→ ASSIGNMENT
In the records below, find the line with "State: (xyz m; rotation", then retype it and every following line exactly, stopping after the line with "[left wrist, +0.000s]". Leave the pictures out.

→ THE RECORDS
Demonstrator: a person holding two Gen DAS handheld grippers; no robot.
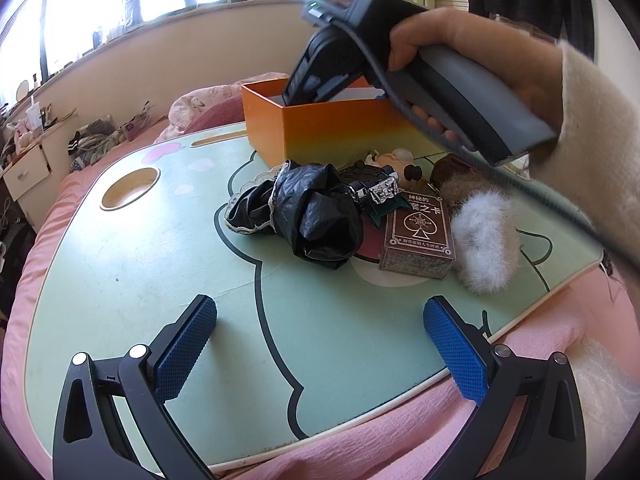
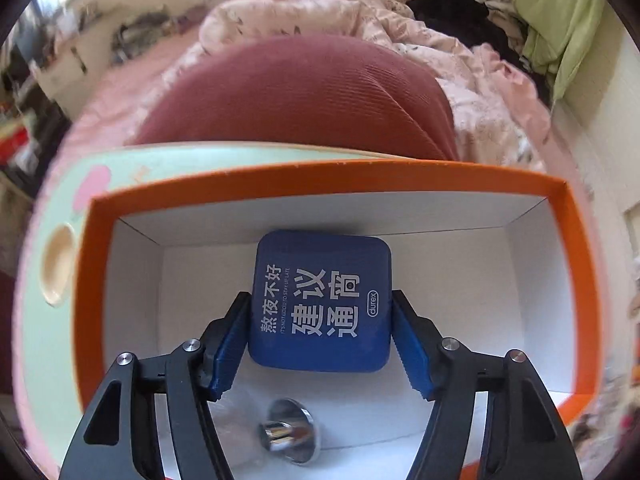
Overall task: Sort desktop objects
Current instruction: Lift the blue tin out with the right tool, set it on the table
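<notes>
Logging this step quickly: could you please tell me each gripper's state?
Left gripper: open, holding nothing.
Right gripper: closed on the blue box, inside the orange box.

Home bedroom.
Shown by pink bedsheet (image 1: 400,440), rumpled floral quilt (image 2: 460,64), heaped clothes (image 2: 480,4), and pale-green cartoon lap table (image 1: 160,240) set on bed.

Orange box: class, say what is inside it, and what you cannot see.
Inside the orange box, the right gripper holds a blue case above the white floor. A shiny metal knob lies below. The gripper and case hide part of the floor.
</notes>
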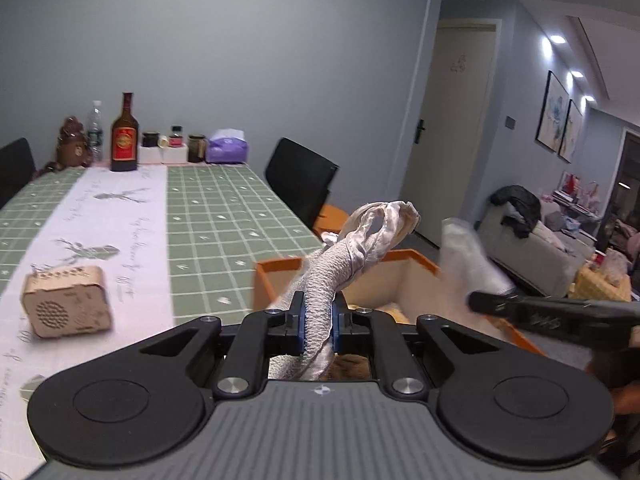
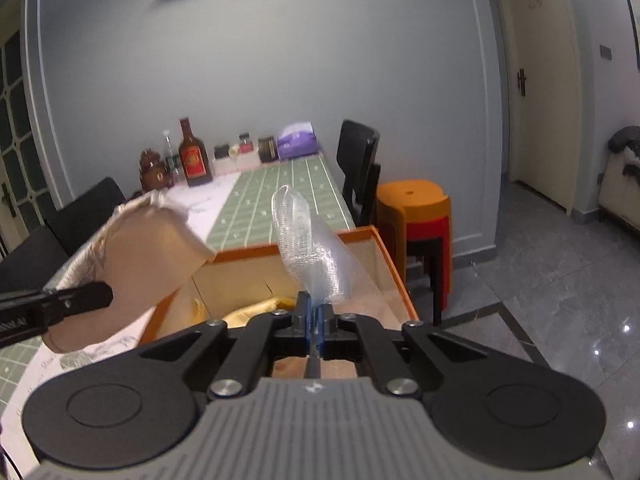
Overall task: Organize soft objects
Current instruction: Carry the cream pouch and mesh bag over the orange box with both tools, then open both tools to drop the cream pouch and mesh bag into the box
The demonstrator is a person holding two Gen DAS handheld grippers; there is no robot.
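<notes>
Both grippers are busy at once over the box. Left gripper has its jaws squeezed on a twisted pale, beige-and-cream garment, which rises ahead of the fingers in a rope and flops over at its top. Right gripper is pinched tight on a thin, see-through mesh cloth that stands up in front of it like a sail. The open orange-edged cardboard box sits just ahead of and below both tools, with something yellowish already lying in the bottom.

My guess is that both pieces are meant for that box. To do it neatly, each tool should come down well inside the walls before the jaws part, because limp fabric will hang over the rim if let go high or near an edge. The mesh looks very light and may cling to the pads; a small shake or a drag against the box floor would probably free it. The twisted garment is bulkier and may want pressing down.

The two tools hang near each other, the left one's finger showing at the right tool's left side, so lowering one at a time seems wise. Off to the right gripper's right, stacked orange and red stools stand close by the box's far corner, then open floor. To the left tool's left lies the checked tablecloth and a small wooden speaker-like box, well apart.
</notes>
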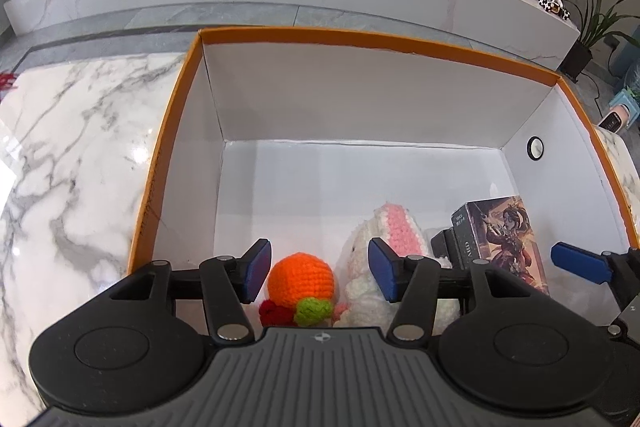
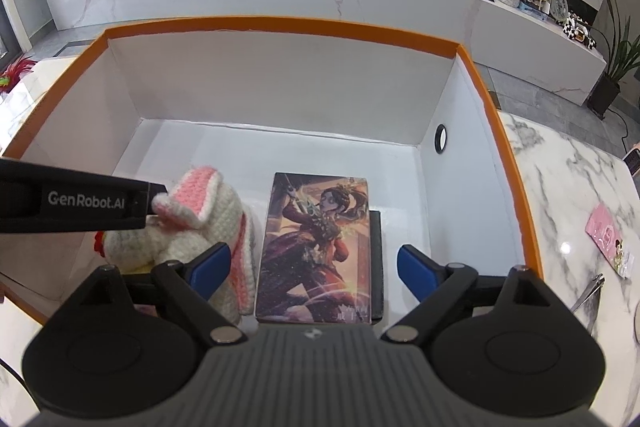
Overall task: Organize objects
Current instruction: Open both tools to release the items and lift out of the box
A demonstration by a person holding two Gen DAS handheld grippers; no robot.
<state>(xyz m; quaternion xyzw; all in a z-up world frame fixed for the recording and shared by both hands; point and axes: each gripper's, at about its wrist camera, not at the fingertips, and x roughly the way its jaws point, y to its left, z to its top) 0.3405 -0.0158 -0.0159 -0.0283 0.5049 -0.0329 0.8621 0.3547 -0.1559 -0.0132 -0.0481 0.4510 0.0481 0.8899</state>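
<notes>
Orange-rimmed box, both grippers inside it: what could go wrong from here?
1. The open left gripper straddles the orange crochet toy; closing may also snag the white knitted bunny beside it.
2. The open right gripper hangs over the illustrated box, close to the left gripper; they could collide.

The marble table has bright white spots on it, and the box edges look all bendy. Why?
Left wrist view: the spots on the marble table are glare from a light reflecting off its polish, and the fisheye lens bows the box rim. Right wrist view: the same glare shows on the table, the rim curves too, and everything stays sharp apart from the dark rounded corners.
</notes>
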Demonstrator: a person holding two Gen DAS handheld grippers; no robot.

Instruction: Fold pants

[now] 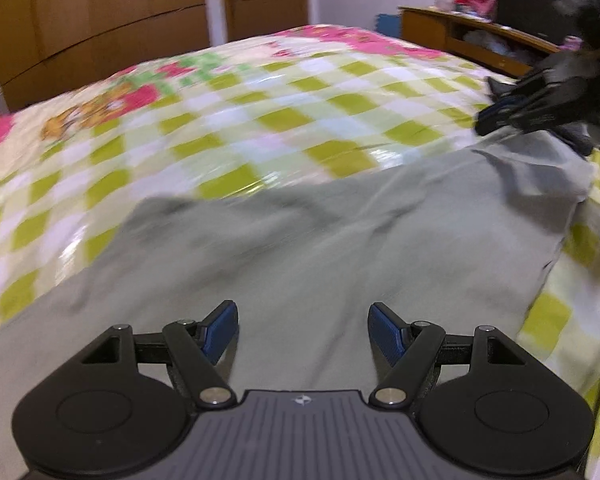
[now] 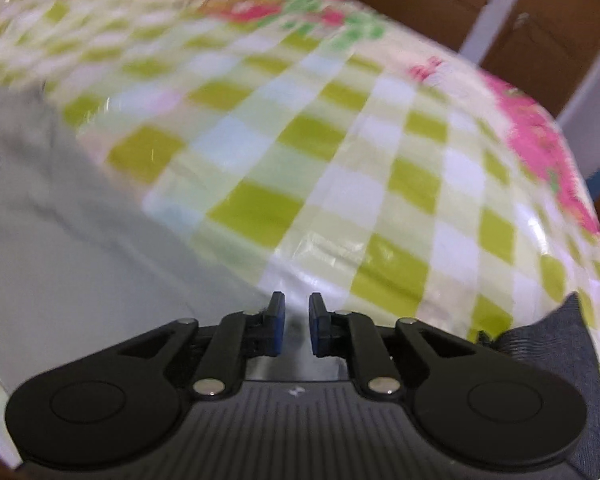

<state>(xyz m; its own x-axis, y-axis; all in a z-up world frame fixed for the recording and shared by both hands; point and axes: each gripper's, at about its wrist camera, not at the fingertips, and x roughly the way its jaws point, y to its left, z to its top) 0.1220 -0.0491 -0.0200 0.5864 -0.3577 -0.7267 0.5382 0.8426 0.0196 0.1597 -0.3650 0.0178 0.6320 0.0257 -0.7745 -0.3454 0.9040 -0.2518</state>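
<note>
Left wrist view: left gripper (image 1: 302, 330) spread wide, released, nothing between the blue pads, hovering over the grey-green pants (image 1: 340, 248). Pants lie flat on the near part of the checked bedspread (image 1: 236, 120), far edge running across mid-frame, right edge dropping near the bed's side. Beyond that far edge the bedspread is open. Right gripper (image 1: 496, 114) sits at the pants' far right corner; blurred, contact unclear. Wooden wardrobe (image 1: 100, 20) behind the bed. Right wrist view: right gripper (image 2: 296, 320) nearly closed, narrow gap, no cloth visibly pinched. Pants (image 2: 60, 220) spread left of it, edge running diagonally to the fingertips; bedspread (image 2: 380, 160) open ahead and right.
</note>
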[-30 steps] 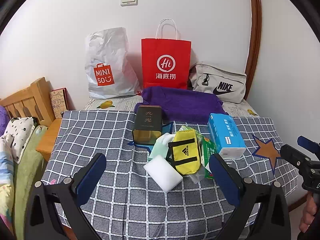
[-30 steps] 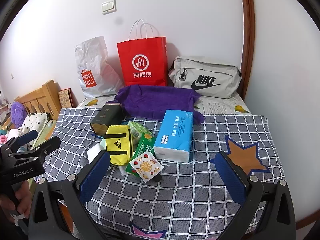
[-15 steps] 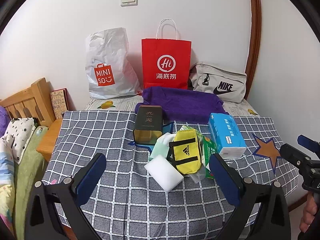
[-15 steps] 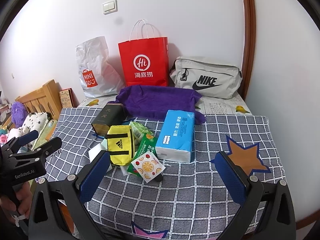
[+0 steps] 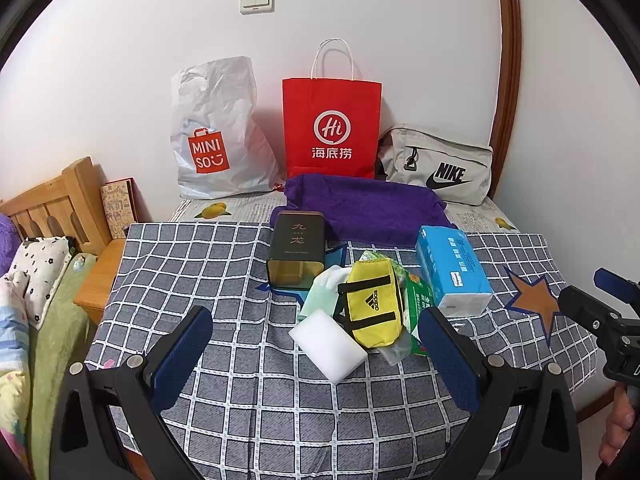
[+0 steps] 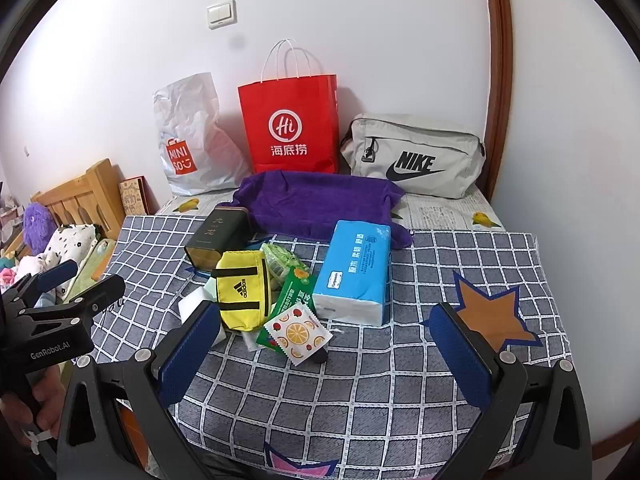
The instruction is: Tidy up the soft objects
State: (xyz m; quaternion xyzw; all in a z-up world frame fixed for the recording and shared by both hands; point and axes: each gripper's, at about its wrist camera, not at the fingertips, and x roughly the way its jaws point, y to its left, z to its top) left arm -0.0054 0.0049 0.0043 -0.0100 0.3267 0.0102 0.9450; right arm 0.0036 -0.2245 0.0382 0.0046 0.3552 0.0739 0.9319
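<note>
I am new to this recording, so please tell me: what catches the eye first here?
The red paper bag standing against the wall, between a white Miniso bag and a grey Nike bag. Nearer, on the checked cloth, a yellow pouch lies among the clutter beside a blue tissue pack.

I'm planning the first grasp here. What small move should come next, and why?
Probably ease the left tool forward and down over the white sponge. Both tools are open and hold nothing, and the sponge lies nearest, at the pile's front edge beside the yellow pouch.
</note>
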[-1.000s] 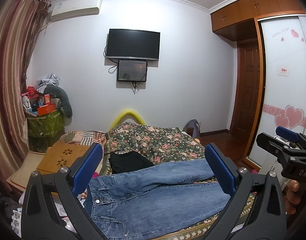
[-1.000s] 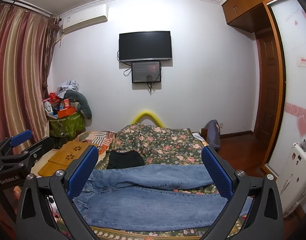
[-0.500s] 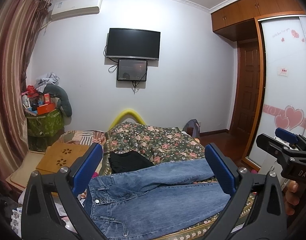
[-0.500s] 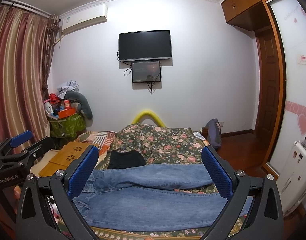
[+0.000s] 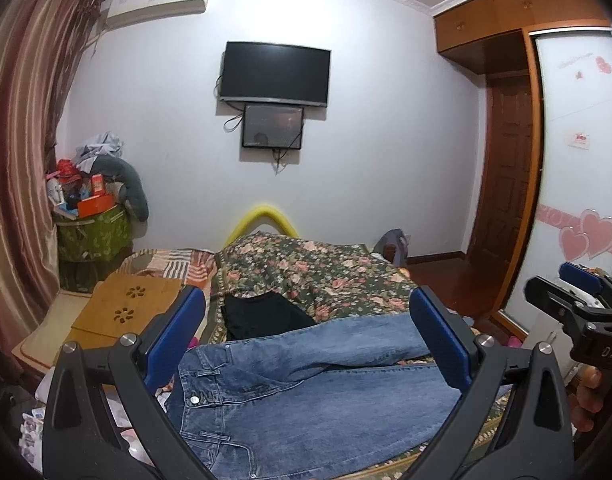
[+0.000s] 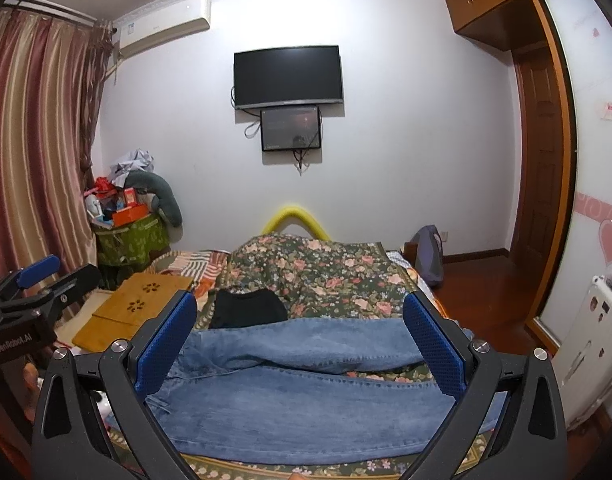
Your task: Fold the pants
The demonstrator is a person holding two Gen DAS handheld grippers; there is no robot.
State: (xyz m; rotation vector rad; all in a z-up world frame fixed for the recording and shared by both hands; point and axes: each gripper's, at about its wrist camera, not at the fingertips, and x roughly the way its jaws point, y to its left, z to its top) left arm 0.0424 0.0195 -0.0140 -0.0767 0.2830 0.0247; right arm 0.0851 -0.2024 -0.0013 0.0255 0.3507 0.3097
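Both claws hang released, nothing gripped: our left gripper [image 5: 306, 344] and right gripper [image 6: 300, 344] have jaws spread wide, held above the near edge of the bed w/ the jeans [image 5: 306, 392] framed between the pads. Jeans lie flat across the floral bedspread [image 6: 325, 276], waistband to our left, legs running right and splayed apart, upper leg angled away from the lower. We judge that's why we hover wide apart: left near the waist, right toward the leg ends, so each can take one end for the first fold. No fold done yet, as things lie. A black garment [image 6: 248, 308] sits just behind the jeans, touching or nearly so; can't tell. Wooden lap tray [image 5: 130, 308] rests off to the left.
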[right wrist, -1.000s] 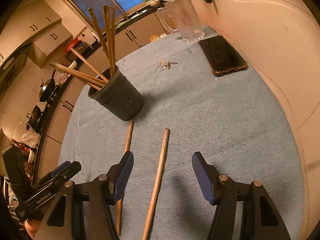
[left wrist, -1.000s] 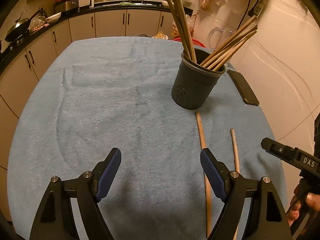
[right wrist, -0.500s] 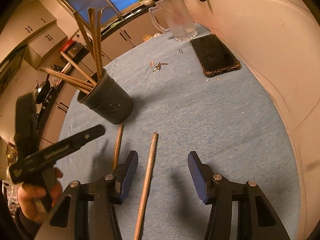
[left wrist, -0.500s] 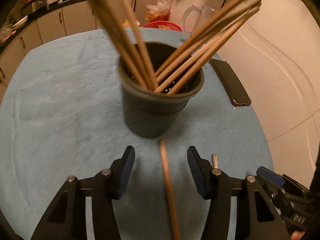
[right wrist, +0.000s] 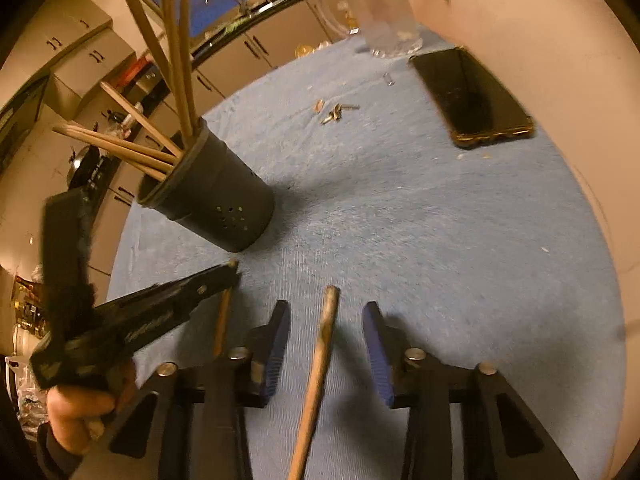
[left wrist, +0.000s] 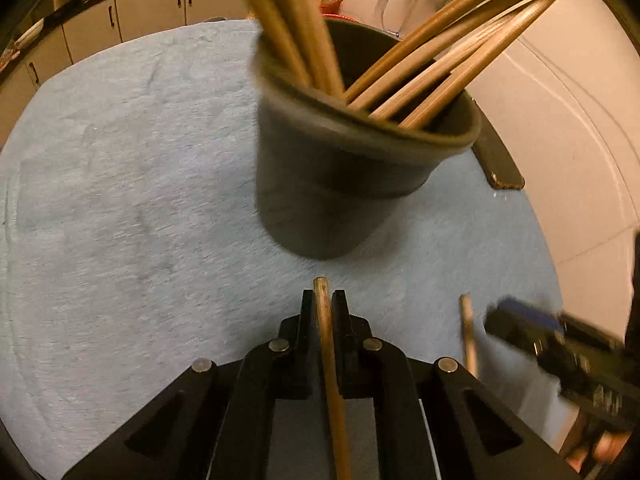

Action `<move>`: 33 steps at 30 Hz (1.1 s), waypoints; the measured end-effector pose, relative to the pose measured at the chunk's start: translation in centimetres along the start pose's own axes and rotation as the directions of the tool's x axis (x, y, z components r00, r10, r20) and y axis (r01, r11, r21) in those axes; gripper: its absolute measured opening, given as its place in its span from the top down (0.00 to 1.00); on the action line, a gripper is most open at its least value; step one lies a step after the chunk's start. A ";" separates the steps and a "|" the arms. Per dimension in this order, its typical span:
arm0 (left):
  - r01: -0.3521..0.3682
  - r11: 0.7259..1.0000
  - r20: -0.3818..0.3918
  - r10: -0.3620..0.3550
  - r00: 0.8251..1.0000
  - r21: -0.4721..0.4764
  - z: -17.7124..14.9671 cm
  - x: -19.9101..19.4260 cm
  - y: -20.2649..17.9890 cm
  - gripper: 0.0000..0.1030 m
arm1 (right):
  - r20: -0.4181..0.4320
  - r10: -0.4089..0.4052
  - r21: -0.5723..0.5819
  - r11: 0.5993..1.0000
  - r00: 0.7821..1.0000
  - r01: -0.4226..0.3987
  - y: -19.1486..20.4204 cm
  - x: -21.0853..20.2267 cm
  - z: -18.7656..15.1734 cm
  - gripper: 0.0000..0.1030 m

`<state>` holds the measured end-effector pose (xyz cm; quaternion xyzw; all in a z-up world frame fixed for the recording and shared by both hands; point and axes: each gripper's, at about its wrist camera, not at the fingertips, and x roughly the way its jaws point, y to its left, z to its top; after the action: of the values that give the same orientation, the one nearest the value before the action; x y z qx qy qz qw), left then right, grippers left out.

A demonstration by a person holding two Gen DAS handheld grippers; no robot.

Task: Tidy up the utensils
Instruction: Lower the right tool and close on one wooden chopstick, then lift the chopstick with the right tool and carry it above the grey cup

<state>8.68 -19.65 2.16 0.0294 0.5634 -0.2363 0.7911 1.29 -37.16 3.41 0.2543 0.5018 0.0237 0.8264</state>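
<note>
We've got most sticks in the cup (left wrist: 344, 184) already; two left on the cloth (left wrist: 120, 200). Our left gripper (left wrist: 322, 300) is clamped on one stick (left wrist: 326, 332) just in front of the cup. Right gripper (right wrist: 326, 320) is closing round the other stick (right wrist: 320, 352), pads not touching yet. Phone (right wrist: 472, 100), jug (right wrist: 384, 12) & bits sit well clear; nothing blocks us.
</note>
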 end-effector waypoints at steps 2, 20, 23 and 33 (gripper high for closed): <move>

→ RESULT OF THE TASK
State: (xyz m; rotation vector rad; all in a z-up world frame fixed for the recording and shared by both hands; point and axes: each gripper's, at about its wrist camera, not at the fingertips, and x roughly the way its jaws point, y to its left, z to its top) left arm 0.0424 0.0195 -0.0140 -0.0767 0.2830 0.0247; right arm 0.0851 -0.2024 -0.0013 0.0255 0.3507 0.3097
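Both claws hang released, nothing gripped: our left gripper [image 5: 306, 344] and right gripper [image 6: 300, 344] have jaws spread wide, held above the near edge of the bed w/ the jeans [image 5: 306, 392] framed between the pads. Jeans lie flat across the floral bedspread [image 6: 325, 276], waistband to our left, legs running right and splayed apart, upper leg angled away from the lower. We judge that's why we hover wide apart: left near the waist, right toward the leg ends, so each can take one end for the first fold. No fold done yet, as things lie. A black garment [image 6: 248, 308] sits just behind the jeans, touching or nearly so; can't tell. Wooden lap tray [image 5: 130, 308] rests off to the left.
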[right wrist, -1.000s] 
[left wrist, -1.000s] 
[right wrist, -0.500s] 
[left wrist, -0.500s] 
[right wrist, +0.000s] 
[left wrist, +0.000s] 

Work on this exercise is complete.